Женщина, бросив на него тигриный взгляд, потеребила Хауленда по руке.

— Не останавливайся, Эверет! Это же одна из самых прекрасных твоих вещей!

— Да, Мори, верно, послушай мою поэму. Между прочим, я хочу представить тебя очаровательной, юной и талантливой леди Тэнквилл Байглоу. Мори работает со мной в одном офисе, Тэн.

— Понятно, — сказала Тэнквилл Байглоу холодно, и Мори поспешно отдернул руку, которую начал было протягивать.

Разговор не клеился; Хауленд, пораженный холодностью Тэнквилл, растерялся, и тут Мори показалось, что в голову ему пришла хорошая идея. Поймав взгляд робота-бармена, он заказал на всех троих выпивку и учтиво попросил записать ее на потребительскую книжку Хауленда. Пока робот готовил напитки, Мори успел подумать, что идея так и не сработала, но вдруг Тэнквилл Байглоу стала оттаивать.

— По-моему, вы из тех людей, которые умеют думать, Мори, — сказала она. — Мне нравятся такие люди, с ними приятно разговаривать. А то я совсем потеряла всякое терпение с этими тупицами, которые днем работают до упаду, а вечером едят и едят, потребляют и потребляют, как сумасшедшие, и откуда они только берутся такие? Правильно, я вижу, вы все понимаете. Каждый псих, едва родившись, уже несется потреблять, и потребляет, пока его — хрясь! — не похоронят. И кто в этом виноват, если не роботы?

По поверхности расслабленного умиротворения пробежала рябь беспокойства:

— Тэн, — проворчал Хауленд, — может, Мори не интересуется политикой.

Политика, подумал Мори, ладно, пусть будет политика. У него кружилась голова. Слушая эту женщину, он чувствовал себя словно шарик в игральном автомате, который он испытывал сегодня утром. И еще неизвестно, сколько углов, столбов и поворотов ждут его впереди.

Он сказал почти искренне:

— Нет, пожалуйста, продолжайте, миссис Байглоу. Мне очень интересно.

Она улыбнулась, но затем вдруг нахмурилась. Мори напрягся, но почти сразу сообразил, что вовсе не он причина этой метаморфозы.

— Роботы! — громко прошипела Тэнквилл. — Вы думаете, это они работают на нас?! Ха! Это мы их слуги, это мы работаем на них — каждую секунду каждого дня нашей жалкой жизни! Люди — рабы! Мори!

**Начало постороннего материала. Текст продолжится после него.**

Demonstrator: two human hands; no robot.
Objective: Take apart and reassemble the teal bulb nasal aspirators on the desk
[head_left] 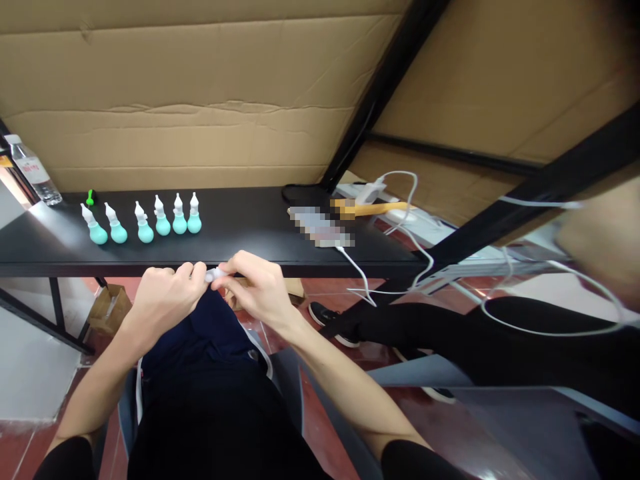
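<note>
Close to the table's front edge, my left hand (173,293) is closed in a fist round one end of a nasal aspirator. Its white nozzle (214,273) sticks out between my hands; whatever lies inside the left fist is hidden. With thumb and forefinger, my right hand (257,283) pinches the other end of the nozzle. Beyond my hands, several nasal aspirators with teal bulbs (145,232) and white tips stand in a row on the black table (240,227), most of them leaning a little.
A water bottle (35,170) and a small green item (91,197) are at the left. On the right lie a blurred-out phone-like object (320,227), white cables (360,270) and a yellow strip (385,209). Another person's black-clad leg (410,327) extends beside me. Cardboard (190,87) backs the table.
</note>
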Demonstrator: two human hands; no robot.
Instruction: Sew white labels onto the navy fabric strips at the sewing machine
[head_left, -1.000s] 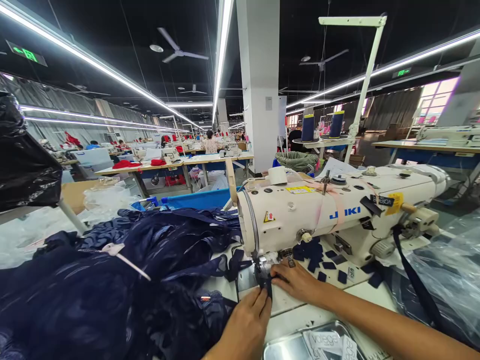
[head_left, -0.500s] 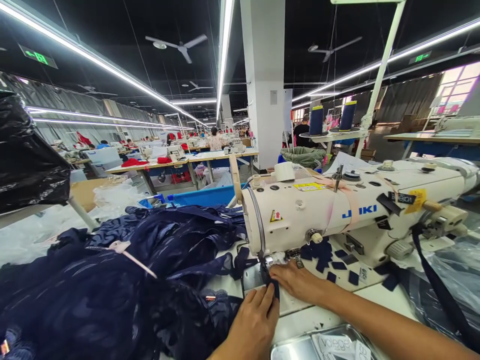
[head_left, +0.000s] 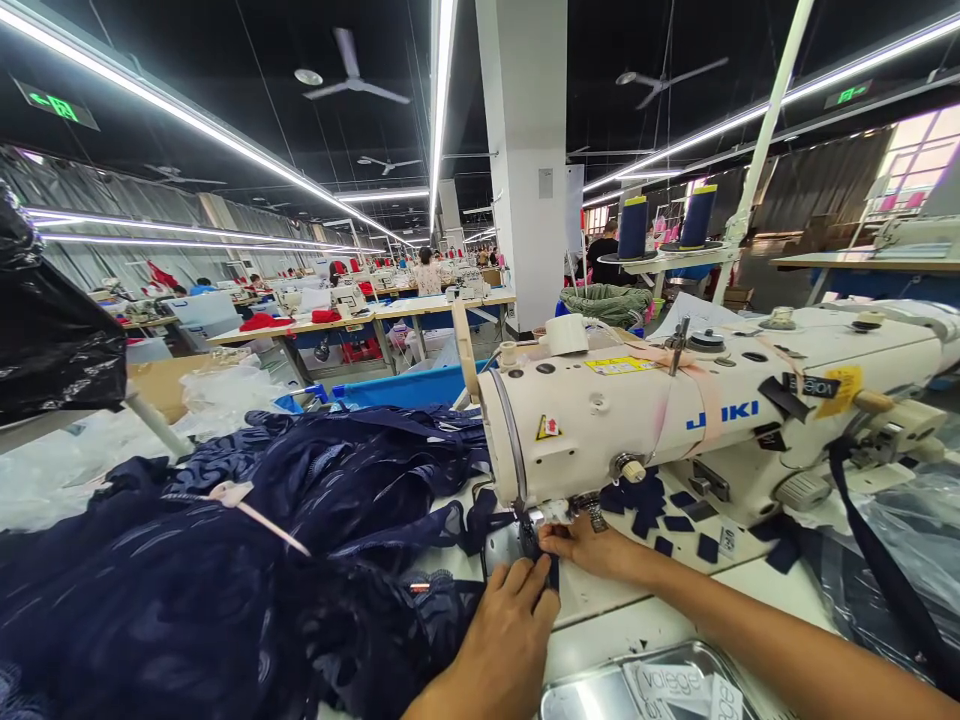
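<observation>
A white sewing machine [head_left: 577,430] stands in front of me, with a strip of navy fabric [head_left: 553,572] under its needle end. My left hand [head_left: 504,630] has its fingers bent and pressed together on this strip, just in front of the metal needle plate [head_left: 501,543]. From the right, my right hand [head_left: 596,548] reaches under the machine head and pinches the strip's edge beside the presser foot. The fingertips of both hands are partly hidden. A large heap of navy garments [head_left: 225,560] lies to the left of the needle.
Small navy fabric pieces [head_left: 707,548] lie scattered behind my right hand. A metal tray [head_left: 592,695] with white printed labels [head_left: 675,685] sits at the near edge. A pale pointed tool [head_left: 262,517] rests on the heap. Clear plastic [head_left: 892,560] covers something dark at right.
My left fingers have bent more and moved slightly toward the needle. My right hand stays beside the presser foot. The view has shifted a little.
</observation>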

Хотите присоединиться к нам и стать свободным?

Мори прикрылся бокалом и сделал свободной рукой выразительный жест. При желании его можно было расшифровать двояко, но женщину это, кажется, удовлетворило. Она заговорила обвиняющим тоном:

— Знаете ли вы, что больше трех четвертей населения в этой стране за последние пять с половиной лет получили нервные расстройства? Что больше половины находятся на постоянном учете у психиатров по поводу психозов?

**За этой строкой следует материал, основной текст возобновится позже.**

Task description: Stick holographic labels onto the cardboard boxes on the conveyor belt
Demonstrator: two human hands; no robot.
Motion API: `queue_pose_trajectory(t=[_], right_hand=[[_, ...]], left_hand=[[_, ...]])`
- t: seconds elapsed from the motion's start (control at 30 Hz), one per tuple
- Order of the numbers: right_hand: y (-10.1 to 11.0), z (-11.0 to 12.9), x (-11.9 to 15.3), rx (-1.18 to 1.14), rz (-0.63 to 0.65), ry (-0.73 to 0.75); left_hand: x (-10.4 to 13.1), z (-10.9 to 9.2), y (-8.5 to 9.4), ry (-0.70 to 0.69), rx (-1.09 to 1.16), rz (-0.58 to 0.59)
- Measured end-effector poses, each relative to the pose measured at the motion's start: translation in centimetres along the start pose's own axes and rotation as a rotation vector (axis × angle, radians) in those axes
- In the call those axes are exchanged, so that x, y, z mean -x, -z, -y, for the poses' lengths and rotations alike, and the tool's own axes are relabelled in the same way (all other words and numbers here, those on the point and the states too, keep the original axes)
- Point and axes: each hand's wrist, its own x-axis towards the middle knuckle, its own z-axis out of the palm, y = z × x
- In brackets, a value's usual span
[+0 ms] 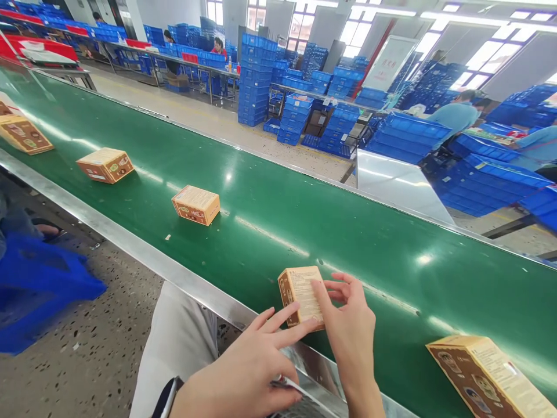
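Note:
A small brown-and-cream carton box (304, 290) lies on the green conveyor belt in front of me, its printed text panel facing up. My right hand (348, 313) is at its right side, thumb on the text panel and fingers curled by the edge. From the lower left, my left hand (256, 363) reaches over, two fingers stretched across the box's near part. Its thumb and curled fingers pinch a thin, pale, shiny sheet (304, 400), mostly hidden below. Right of my hands sits another carton (474, 371) with a small white-and-red patch on top.
Further left on the green belt (270, 197) lie several like cartons, the nearest one (195, 205) apart from my hands. A metal rail (191, 278) edges the belt. A blue crate (43, 290) is at lower left. Across the aisle are stacked blue crates (256, 81) and people.

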Motion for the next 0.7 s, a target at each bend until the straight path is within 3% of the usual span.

И это не считая неврозов, которые есть и у моего мужа, и у Хауленда, да и у вас, уверяю. Можете мне поверить, у меня они тоже есть. Так вы знаете это? Знаете, что минимум сорок процентов населения подвержены маниакальной депрессии, тридцать один — шизофрении, что у тридцати восьми процентов психические расстройства имеют комбинированный характер, а у двадцати четырех…

— Остановись на минутку, Тэн, — прервал ее Хауленд. — Слишком ты сыплешь процентами. Начни снова.

— Ах, да провались все оно к дьяволу, — грустно сказала женщина. — Был бы тут мой муж, он гораздо лучше меня это излагает… — Она залпом выпила половину стакана. — Пока вы еще не совсем окосели, — неприятным тоном обратилась она к Мори, — как насчет еще одного круга, на сей раз в счет моей потребительской книжки?

Мори согласно кивнул. В его ситуации это было проще всего. Выпив, он сделал еще один заказ — снова на книжку Хауленда.

Насколько он мог судить, Тэнквилл Байглоу, ее муж и, вполне возможно, Хауленд принадлежали к некоей анти-роботной группе. Мори слышал о таких; они имели полулегальный статус, не одобрялись, но и не запрещались. Но сам он никогда прежде с ними не сталкивался. Вспомнив вдруг ненависть, которую он так мучительно переживал на сеансе психодрамы, Мори озабоченно подумал, что, быть может, он тоже принадлежит к таким людям — по духу. Другое дело, что, насколько он помнил, ни в какой организации он не состоял.

Наконец, Тэнквилл надоело объяснять про проценты, и она отправилась искать своего мужа, а Мори и Хауленд, заказав по новой порции виски, затеяли обычную перебранку двух пьяниц о том, кто заказывает следующий круг. Каждый пытался предложить свою книжку, но потом Мори, в очередной раз, вспомнил, что своей книжки у него при себе нет, и подумал, что Хауленд наверняка получит кредит по спиртному, если учесть, сколько Мори выпил сегодня по его квоте.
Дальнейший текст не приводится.